Cannes ya ma Cannes !


En effet, le Maroc est au Festival le plus glamour et le plus lumineux du cinéma mondial, et pas seulement pour faire de la figuration plus ou moins intelligente comme cela a été souvent le cas auparavant. 

Non, cette année, il joue avec les grands et contre les grands. Le jeu de mots est sans doute facile, mais je vais l’utiliser quand même : le Maroc est monté très Haut. Il est en compétition, en sélection officielle, et ce grâce à un des cinéastes Marocains les plus brillants, pour ne pas dire le plus brillant de sa génération : Nabil Ayouch avec son film si bien nommé : “Haut et Fort”.

Hier soir, dès que j’ai vu les premières images de la vidéo que m’a envoyée un de mes amis qui était sur place, et qui montrait toute l’assistance, qui se compte en milliers, debout, après la projection, en train d’applaudir longuement et chaleureusement le film et son équipe, je me suis dit que si nos gouvernants ne comprennent pas encore aujourd’hui que c’est sur la culture qu’il faut miser pour nous sortir de la misère intellectuelle, et aussi, n’ayons pas peur de le dire, de la misère politique dans lesquelles nous sommes embourbés jusqu’au cou depuis plusieurs années, ils ne le comprendront jamais.

Ce que j’ai vu hier, et ce qu’ont vu beaucoup de mes concitoyens et de mes concitoyennes – parce que j’ai essayé de partager cette vidéo du mieux que je pouvais – est la preuve 1 – que nous ne sommes pas de simples consommateurs de la culture des autres et que nous sommes capables de produire également la nôtre; 2 – que nous pouvons arriver à un niveau de qualité de création aussi élevée que la leur; et enfin 3 – que nous avons le droit légitime de rêver non seulement de les égaler, mais aussi, pourquoi pas, rêvons encore plus, de les gagner. 

Parce que vous, voyez-vous, comme je le répète souvent, nous ne sommes pas un peuple stérile.

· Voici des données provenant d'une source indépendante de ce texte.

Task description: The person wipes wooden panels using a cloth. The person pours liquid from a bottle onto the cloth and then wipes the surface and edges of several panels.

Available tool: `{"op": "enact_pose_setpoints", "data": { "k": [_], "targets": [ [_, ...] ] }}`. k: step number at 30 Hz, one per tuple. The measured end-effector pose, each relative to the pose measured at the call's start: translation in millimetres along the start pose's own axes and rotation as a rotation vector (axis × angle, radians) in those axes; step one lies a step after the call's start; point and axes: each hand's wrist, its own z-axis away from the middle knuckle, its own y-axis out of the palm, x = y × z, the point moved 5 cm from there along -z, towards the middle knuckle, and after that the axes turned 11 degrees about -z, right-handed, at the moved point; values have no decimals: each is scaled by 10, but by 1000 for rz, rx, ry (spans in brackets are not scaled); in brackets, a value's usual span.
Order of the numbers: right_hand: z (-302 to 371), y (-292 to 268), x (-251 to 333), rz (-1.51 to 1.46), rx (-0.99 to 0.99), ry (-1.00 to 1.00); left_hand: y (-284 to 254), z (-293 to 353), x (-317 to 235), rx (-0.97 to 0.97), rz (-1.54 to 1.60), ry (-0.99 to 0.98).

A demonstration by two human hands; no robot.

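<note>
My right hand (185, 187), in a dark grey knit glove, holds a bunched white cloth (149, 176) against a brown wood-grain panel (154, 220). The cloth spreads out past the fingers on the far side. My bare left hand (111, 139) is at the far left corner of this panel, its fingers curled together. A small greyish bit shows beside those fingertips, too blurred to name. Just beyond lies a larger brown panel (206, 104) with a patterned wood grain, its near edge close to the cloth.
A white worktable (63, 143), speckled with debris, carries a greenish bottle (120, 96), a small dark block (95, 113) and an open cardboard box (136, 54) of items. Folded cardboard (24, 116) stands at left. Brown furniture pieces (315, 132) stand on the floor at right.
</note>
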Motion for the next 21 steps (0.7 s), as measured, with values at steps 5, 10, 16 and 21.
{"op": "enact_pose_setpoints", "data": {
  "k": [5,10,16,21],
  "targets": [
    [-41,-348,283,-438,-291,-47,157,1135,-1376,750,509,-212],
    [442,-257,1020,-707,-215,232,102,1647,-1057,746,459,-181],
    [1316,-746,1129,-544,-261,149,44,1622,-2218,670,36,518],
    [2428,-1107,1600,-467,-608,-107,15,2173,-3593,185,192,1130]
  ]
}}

D’ailleurs, il n’y a pas de peuple stérile, il n’y a souvent que des pouvoirs qui font tout pour empêcher leur(s) peuple(s) d’enfanter, de créer, de réaliser, et parfois juste de désirer ou d’aimer … Et comme ils ont tort !

Je rêve du jour où nous gouvernants comprennent enfin que lorsqu’un de nos citoyens ou une de nos citoyennes gagne un prix ou réalise une performance, ce n’est pas seulement bien pour l’image de notre pays, mais c’est aussi et surtout un déclencheur d’une nouvelle dynamique de confiance et de créativité pour nous tous et pour nous toutes.

Rêvons ensemble d’un prix pour Nabil et donc pour le Maroc, samedi à Cannes. Ça serait vraiment top pour le moral et pour le reste.

En attendant, je vous souhaite un très bon weekend, un très bon Aïd, et vous dis à la semaine prochaine pour un autre vendredi, tout est dit.